In another embodiment, there is provided a method of inhibiting the progression of anaplastic glioma in a subject comprising administering to said subject, in combined amount to effect treatment, a treatment regimen comprising at least one cycle of eflornithine, lomustine, matulane and vincristine administration. This treatment regimen may be provided after radiation therapy.
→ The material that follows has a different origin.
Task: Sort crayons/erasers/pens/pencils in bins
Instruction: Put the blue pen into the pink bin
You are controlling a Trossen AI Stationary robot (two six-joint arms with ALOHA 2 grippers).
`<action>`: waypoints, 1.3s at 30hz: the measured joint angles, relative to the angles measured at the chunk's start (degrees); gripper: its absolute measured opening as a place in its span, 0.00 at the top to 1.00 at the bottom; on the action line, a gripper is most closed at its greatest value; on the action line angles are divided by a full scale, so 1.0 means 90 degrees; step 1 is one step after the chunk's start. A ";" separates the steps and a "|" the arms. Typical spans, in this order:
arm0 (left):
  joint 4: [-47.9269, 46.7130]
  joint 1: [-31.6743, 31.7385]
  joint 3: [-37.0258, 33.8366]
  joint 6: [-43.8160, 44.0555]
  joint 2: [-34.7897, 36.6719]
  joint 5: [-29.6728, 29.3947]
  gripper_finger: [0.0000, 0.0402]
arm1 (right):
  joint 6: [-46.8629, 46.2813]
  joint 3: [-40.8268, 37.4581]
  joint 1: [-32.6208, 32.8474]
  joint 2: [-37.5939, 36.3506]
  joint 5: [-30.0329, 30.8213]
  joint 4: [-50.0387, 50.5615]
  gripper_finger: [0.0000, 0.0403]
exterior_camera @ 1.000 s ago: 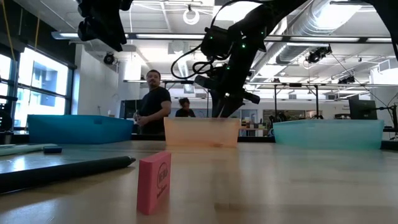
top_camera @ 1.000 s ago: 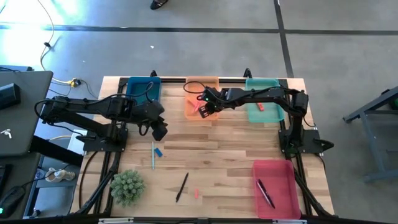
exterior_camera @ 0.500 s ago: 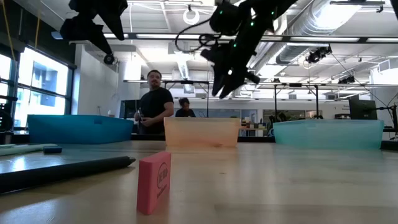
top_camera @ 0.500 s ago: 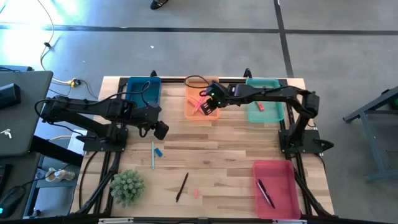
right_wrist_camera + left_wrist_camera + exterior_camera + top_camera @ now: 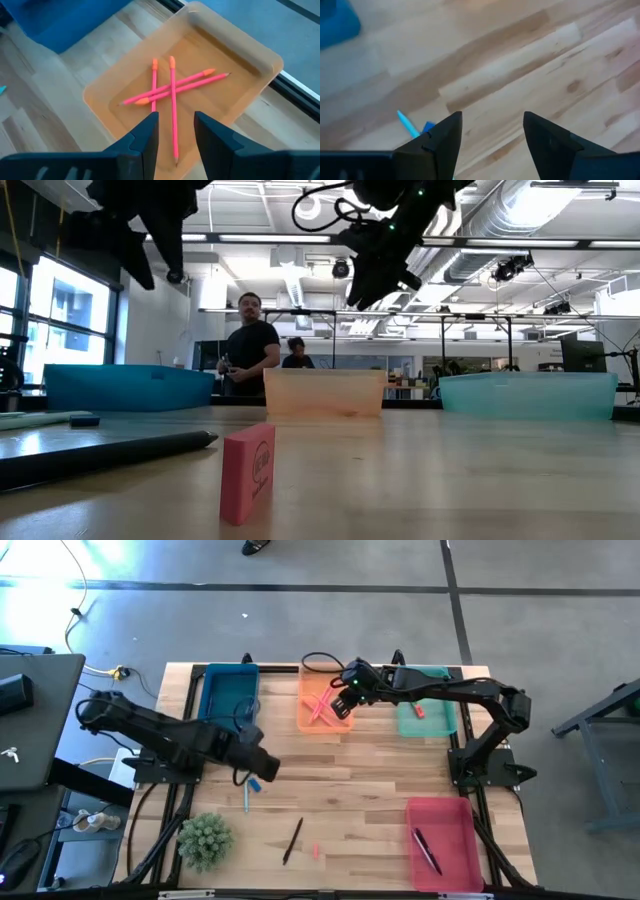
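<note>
My right gripper (image 5: 175, 131) is open and empty above the orange bin (image 5: 250, 55), where several salmon-pink pencils (image 5: 172, 92) lie crossed on the floor; in the high view it (image 5: 345, 700) hovers over that bin's right side (image 5: 325, 718). My left gripper (image 5: 492, 135) is open and empty above the wood, just right of a light-blue stick (image 5: 407, 124) and a small blue eraser (image 5: 427, 127); in the high view it (image 5: 265, 768) is over them (image 5: 256, 784). A black pen (image 5: 292, 840) and a pink eraser (image 5: 317, 851) lie near the front.
The dark blue bin (image 5: 230, 690) stands far left. The teal bin (image 5: 425, 725) holds a red-orange eraser (image 5: 420, 712). The red-pink bin (image 5: 445, 810) at the near right holds dark pens (image 5: 427, 850). A green plant (image 5: 205, 840) sits near left. People stand in the room behind (image 5: 250, 345).
My right gripper has risen out of the orange bin and drifted a little toward the table's right and far edge; the pink pencils stay in the bin. My left gripper has moved toward the near edge and slightly right, to just over the blue stick and blue eraser.
</note>
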State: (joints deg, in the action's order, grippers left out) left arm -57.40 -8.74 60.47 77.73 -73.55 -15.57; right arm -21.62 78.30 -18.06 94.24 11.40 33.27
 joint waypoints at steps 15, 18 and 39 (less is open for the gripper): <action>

In yet another embodiment, there is provided a method of extending the life of a subject having anaplastic glioma comprising administering to said subject, in combined amount to effect treatment, a treatment regimen comprising at least one cycle of eflomithine, lomustine, matulane and vincristine administration. Again, the treatment regimen may be provided after radiation therapy.
In still yet another embodiment, there is provided a method of enhancing the effects of lomustine, matulane and vincristine on anaplastic glioma comprising administering to a patient having anaplastic glioma an amount of eflomithine sufficient to enhance the effects of lomustine, matulane and vincristine on said anaplastic glioma.